REQUIREMENT:
Return every line from the records below that has the word "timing".

AVAILABLE DATA:

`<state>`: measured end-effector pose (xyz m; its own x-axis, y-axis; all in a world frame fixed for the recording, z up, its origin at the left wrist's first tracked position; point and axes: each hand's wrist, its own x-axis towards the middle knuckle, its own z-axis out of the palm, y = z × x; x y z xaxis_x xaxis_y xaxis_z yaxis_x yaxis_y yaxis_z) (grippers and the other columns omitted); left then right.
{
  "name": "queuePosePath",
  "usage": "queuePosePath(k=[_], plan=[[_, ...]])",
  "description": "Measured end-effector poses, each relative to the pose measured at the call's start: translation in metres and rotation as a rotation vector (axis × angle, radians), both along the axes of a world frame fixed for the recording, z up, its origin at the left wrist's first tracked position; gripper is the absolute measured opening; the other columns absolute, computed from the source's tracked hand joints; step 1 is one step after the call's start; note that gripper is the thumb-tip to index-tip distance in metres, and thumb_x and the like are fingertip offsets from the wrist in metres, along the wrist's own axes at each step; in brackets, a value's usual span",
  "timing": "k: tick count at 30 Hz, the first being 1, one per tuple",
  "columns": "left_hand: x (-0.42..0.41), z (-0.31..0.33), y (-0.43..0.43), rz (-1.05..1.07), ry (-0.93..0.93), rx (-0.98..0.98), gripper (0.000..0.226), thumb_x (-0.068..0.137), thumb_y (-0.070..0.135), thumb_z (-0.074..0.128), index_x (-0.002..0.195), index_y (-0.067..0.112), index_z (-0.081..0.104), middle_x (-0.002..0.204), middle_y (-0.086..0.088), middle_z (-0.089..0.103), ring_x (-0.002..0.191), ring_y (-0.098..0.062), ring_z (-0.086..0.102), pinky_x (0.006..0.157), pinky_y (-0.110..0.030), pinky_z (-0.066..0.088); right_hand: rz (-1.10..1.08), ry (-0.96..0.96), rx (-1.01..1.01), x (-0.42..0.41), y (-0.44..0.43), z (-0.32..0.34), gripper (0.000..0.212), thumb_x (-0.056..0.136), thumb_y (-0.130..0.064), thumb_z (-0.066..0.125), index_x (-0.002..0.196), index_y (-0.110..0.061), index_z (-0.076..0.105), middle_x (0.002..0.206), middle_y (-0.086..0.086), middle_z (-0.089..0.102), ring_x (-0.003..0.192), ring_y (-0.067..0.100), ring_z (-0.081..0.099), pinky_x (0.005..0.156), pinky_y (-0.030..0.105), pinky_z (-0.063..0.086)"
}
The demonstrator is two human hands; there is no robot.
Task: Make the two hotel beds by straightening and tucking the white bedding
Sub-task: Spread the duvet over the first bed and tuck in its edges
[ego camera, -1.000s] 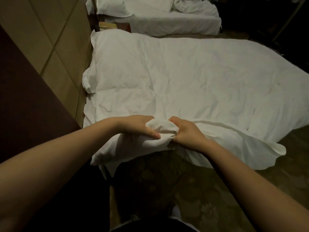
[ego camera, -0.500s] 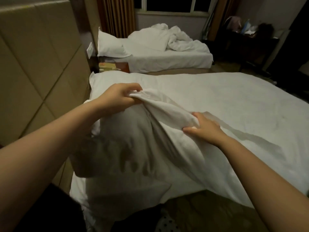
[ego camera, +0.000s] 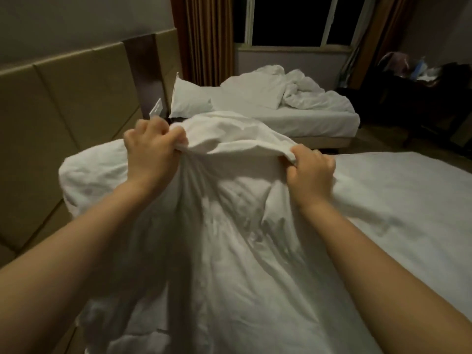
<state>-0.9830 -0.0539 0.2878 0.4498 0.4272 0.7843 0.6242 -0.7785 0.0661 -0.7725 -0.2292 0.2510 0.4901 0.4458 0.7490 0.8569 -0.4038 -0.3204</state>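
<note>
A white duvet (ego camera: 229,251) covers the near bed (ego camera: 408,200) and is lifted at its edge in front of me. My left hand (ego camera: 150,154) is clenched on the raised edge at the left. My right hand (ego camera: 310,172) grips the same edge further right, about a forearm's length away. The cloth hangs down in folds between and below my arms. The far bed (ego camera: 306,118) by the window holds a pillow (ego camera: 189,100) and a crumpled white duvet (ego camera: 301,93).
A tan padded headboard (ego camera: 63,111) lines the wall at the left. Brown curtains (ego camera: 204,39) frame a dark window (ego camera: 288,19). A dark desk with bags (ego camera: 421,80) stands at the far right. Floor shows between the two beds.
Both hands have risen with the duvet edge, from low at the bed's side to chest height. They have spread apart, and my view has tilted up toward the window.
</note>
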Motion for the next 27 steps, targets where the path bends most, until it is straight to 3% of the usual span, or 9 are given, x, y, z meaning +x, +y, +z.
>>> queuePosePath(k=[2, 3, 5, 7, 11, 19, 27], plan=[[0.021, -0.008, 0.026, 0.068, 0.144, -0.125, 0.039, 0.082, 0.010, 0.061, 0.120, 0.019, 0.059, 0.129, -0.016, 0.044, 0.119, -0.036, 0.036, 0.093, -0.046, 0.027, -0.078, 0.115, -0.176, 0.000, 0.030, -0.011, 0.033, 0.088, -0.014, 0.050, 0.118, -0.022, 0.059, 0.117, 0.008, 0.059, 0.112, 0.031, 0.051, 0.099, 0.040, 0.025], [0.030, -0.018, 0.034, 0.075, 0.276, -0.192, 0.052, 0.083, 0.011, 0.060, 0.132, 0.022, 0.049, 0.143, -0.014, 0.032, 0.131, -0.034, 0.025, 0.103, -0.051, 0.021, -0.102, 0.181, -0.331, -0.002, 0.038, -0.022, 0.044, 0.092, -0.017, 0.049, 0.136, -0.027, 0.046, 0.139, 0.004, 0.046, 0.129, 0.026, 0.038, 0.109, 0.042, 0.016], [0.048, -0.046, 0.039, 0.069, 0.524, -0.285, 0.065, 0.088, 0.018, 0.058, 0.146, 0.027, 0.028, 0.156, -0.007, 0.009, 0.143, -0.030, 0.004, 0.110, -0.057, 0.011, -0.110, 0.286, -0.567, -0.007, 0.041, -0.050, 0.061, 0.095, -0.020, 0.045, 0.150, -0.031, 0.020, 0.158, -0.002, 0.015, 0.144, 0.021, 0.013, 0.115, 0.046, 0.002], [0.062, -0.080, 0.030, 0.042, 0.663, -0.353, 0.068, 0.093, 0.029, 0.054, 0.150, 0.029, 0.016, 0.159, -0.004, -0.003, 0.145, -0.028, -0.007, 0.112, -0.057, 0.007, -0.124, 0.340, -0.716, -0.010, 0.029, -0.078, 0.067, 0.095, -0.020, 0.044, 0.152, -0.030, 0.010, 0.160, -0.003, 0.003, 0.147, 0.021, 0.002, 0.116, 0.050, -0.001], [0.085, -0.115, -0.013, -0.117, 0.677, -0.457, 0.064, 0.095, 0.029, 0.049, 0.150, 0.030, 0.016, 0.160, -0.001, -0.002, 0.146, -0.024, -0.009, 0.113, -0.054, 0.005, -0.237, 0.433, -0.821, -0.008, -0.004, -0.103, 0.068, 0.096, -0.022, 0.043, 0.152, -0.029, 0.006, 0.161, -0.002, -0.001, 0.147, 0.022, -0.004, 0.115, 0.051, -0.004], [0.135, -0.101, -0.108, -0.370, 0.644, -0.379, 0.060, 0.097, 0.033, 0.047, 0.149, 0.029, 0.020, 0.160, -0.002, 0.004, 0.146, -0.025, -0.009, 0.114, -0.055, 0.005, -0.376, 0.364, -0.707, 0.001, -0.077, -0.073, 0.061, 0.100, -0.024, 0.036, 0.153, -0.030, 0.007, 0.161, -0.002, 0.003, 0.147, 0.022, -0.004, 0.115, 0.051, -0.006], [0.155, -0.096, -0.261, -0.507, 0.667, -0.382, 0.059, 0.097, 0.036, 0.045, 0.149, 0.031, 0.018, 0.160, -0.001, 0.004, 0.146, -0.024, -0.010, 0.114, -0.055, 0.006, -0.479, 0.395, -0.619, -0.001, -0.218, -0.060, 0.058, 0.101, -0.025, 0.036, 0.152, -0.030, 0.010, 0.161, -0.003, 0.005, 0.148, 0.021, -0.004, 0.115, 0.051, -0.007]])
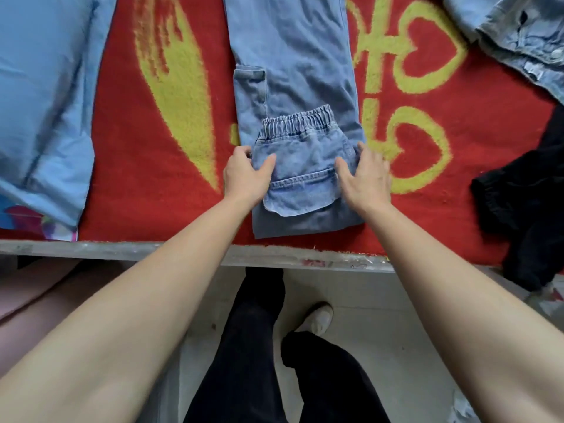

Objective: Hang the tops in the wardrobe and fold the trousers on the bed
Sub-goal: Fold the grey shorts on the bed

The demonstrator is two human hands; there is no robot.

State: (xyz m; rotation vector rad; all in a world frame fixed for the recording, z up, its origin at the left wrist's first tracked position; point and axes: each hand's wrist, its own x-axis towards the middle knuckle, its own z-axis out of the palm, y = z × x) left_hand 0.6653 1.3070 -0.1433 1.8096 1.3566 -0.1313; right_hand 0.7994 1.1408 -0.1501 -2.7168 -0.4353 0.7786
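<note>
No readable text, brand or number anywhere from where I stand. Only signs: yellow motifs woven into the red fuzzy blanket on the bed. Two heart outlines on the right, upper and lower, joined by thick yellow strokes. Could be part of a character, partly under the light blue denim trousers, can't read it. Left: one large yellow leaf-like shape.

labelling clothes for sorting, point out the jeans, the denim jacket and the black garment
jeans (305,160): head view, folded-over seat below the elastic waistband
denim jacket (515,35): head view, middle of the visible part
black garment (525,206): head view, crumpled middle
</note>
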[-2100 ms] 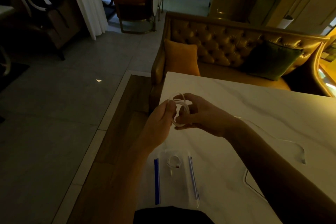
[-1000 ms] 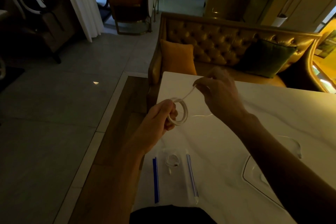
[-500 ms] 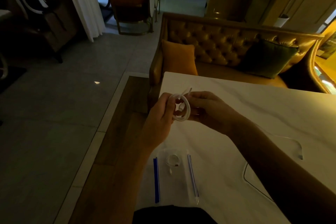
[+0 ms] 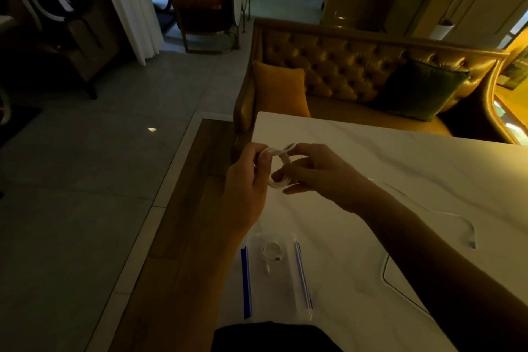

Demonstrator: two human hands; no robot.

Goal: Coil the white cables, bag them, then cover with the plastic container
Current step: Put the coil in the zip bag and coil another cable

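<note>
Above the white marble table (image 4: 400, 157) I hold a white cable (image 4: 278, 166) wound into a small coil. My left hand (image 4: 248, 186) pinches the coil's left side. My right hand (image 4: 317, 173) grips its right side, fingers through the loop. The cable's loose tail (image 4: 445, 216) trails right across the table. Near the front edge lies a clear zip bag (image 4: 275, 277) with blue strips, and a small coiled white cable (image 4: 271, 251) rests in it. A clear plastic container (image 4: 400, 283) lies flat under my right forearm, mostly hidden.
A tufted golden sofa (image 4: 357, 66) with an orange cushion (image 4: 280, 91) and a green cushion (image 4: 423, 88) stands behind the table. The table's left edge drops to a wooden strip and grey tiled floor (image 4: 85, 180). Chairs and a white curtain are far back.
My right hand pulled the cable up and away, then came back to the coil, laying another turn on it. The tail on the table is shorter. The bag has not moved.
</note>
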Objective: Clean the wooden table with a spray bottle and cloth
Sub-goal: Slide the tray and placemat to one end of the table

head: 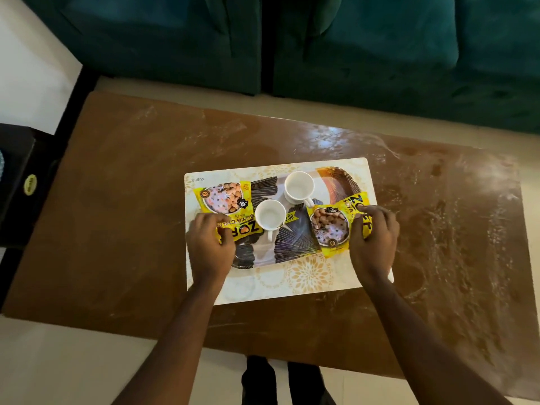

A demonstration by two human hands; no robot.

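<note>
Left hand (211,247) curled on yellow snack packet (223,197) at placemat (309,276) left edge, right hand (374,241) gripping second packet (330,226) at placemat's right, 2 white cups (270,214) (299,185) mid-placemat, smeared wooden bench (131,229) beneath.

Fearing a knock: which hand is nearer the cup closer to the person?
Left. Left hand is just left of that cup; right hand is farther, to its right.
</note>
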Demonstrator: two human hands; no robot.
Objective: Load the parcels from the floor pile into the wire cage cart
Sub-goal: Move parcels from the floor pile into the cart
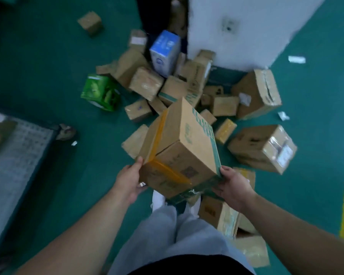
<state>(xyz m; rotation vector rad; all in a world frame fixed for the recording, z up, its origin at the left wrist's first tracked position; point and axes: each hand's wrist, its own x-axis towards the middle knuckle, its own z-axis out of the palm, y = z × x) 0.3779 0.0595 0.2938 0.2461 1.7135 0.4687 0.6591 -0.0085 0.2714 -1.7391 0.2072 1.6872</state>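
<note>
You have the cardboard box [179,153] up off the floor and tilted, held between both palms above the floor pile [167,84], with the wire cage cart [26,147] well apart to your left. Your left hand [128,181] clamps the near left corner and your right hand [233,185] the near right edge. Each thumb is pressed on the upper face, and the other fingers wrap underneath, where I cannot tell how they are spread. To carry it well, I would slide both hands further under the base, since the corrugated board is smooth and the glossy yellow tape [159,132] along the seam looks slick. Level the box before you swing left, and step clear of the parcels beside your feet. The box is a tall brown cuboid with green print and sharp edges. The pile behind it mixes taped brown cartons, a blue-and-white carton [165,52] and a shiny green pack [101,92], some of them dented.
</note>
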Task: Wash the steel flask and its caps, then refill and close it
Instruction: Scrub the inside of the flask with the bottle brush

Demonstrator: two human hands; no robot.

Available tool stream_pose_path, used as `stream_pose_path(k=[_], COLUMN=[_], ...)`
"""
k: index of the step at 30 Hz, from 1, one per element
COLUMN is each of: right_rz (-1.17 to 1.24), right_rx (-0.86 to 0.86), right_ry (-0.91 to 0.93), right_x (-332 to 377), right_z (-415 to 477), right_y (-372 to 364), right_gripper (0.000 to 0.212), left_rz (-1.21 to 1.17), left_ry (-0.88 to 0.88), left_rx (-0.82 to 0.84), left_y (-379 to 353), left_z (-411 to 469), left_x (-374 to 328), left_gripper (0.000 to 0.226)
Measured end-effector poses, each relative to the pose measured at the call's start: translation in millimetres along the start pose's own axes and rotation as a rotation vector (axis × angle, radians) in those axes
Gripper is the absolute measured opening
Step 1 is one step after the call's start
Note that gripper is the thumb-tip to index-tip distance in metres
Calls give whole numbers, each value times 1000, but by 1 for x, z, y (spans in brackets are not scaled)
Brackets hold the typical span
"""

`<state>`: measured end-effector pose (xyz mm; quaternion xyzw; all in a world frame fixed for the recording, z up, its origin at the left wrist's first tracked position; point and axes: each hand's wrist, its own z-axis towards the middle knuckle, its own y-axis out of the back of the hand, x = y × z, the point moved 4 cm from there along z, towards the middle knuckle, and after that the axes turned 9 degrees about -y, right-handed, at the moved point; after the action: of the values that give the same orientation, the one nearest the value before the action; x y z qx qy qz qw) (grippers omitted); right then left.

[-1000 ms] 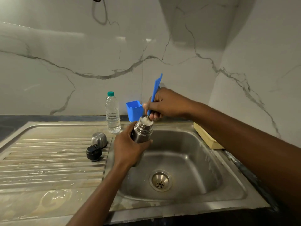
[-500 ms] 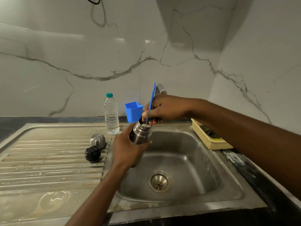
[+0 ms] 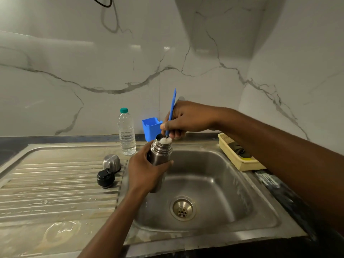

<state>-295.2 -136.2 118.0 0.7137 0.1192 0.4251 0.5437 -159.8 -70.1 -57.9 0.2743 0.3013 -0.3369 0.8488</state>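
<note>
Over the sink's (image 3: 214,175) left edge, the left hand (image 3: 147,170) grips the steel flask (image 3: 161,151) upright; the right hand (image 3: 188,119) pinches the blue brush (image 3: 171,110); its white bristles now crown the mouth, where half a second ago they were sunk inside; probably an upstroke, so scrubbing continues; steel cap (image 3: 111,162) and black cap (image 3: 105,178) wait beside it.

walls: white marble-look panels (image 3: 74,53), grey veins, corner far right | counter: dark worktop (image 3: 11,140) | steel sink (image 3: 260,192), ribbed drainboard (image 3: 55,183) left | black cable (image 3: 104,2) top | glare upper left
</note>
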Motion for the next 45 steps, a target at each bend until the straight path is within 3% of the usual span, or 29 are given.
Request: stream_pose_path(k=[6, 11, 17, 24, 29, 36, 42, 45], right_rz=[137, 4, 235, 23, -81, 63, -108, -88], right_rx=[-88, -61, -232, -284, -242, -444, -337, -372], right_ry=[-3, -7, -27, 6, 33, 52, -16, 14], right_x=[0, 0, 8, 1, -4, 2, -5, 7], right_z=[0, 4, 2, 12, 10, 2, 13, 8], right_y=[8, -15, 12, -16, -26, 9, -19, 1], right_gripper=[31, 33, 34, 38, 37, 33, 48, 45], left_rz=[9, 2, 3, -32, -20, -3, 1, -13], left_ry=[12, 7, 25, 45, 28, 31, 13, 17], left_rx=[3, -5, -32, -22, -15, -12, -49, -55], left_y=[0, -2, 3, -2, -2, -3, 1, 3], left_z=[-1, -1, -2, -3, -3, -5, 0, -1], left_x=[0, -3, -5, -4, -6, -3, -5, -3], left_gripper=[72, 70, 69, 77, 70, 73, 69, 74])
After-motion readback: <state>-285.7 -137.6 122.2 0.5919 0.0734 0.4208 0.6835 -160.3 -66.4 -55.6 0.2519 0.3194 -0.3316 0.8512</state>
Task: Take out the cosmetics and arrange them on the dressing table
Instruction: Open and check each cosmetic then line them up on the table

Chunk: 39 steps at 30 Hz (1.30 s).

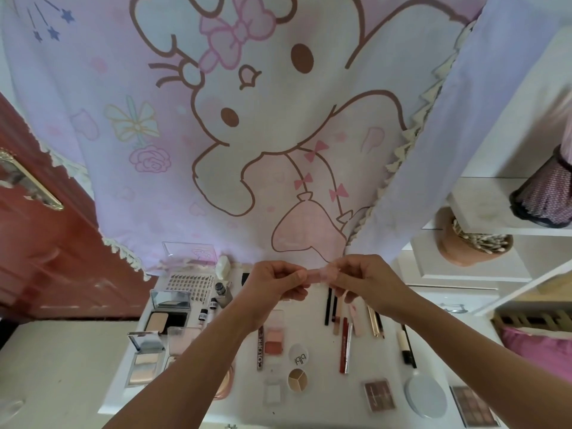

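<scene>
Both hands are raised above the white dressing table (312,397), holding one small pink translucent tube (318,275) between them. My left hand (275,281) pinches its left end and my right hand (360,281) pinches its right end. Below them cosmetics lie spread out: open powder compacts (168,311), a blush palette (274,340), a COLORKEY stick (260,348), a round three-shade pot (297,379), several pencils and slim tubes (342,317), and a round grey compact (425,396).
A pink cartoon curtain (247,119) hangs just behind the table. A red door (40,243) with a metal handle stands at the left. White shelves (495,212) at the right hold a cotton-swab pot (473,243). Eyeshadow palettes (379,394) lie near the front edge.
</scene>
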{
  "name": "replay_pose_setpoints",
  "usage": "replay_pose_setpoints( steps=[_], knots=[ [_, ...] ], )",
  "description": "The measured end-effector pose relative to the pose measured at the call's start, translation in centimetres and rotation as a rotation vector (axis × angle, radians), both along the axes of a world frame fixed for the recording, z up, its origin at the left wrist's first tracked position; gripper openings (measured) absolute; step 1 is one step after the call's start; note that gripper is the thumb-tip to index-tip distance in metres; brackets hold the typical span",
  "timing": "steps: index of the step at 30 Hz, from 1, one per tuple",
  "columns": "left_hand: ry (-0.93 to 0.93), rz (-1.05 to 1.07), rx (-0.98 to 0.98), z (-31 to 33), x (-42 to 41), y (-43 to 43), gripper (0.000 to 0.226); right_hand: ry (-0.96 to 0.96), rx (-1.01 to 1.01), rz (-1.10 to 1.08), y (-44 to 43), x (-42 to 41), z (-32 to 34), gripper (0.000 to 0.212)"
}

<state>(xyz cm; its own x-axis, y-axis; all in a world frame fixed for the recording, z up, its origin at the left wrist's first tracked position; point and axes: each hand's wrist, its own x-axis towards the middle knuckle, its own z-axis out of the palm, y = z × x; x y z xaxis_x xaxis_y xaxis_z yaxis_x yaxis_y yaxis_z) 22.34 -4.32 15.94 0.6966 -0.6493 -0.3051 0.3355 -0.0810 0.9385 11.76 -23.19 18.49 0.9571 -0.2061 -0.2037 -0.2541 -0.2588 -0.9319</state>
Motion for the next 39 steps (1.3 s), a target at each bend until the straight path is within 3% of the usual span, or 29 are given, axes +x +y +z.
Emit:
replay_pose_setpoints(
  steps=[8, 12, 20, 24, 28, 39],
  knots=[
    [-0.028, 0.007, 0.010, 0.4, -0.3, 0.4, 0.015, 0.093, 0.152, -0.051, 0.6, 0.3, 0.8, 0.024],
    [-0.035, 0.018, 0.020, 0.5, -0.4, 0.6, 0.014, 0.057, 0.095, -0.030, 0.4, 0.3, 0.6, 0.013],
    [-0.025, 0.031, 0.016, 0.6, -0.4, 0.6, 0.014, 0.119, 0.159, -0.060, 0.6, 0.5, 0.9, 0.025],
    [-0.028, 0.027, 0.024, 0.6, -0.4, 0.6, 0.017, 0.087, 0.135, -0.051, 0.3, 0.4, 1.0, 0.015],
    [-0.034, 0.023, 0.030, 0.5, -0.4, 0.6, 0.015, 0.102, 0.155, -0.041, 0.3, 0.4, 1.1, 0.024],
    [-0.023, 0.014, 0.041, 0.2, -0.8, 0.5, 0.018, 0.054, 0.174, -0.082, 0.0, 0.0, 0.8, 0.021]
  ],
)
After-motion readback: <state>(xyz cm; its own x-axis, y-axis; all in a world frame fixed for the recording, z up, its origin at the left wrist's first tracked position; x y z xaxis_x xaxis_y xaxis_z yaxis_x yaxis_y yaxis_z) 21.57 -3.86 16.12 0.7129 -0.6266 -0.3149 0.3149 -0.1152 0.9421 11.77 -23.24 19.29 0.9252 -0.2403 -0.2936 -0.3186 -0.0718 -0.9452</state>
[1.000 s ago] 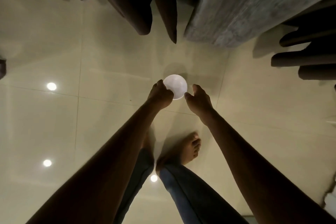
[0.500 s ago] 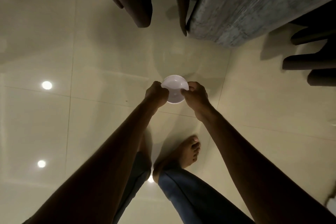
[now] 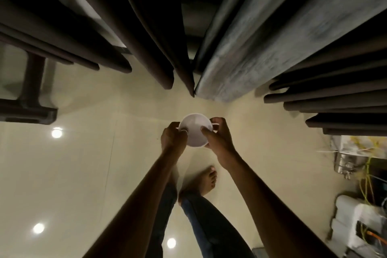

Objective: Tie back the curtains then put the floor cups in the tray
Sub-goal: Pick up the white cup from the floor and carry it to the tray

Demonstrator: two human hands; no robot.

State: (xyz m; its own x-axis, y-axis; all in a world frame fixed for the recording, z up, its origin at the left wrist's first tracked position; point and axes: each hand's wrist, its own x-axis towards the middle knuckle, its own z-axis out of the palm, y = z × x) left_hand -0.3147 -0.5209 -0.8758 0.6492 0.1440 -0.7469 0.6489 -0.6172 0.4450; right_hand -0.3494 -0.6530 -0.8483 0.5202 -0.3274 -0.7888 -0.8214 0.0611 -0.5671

ANSWER SECTION:
  "timing": "k: tick count at 30 Hz, the first being 1, one per tuple",
  "timing": "steps: index of the step at 30 Hz, from 1, one per tuple",

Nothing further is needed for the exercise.